From: David Gibson <david@gibson.dropbear.id.au>
To: Laurent Vivier <lvivier@redhat.com>
Cc: agraf@suse.de, mst@redhat.com, abologna@redhat.com,
aik@ozlabs.ru, qemu-devel@nongnu.org, qemu-ppc@nongnu.org,
mdroth@linux.vnet.ibm.com, benh@kernel.crashing.org
Subject: Re: [Qemu-devel] [PATCHv3 7/7] spapr: Improved placement of PCI host bridges in guest memory map
Date: Sun, 16 Oct 2016 12:06:42 +1100 [thread overview]
Message-ID: <20161016010642.GW28562@umbus> (raw)
In-Reply-To: <8796bab4-44a7-739b-9b02-4e8bedb9f684@redhat.com>
[-- Attachment #1: Type: text/plain, Size: 15312 bytes --]

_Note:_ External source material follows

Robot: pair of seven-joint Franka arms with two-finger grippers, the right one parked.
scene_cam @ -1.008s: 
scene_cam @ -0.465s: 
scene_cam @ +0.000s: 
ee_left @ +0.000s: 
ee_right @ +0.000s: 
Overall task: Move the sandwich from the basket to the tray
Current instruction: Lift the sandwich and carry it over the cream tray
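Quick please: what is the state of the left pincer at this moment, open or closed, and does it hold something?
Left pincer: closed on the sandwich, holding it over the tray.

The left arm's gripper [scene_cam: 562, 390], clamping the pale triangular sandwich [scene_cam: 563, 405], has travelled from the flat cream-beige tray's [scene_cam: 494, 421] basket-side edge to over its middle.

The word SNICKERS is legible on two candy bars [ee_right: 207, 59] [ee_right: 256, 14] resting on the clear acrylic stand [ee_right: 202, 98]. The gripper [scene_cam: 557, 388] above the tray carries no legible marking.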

On Fri, Oct 14, 2016 at 09:25:58AM +0200, Laurent Vivier wrote:
> On 14/10/2016 01:29, David Gibson wrote:
> > From 98f07c09c6d72218800d6cfbf44b973a88ece2aa Mon Sep 17 00:00:00 2001
> > From: David Gibson <david@gibson.dropbear.id.au>
> > Date: Fri, 14 Oct 2016 10:21:00 +1100
> > Subject: [PATCH] spapr: Improved placement of PCI host bridges in guest memory
> > map
> >
> > Currently, the MMIO space for accessing PCI on pseries guests begins at
> > 1 TiB in guest address space. Each PCI host bridge (PHB) has a 64 GiB
> > chunk of address space in which it places its outbound PIO and 32-bit and
> > 64-bit MMIO windows.
> >
> > This scheme as several problems:
> > - It limits guest RAM to 1 TiB (though we have a limited fix for this
> > now)
> > - It limits the total MMIO window to 64 GiB. This is not always enough
> > for some of the large nVidia GPGPU cards
> > - Putting all the windows into a single 64 GiB area means that naturally
> > aligning things within there will waste more address space.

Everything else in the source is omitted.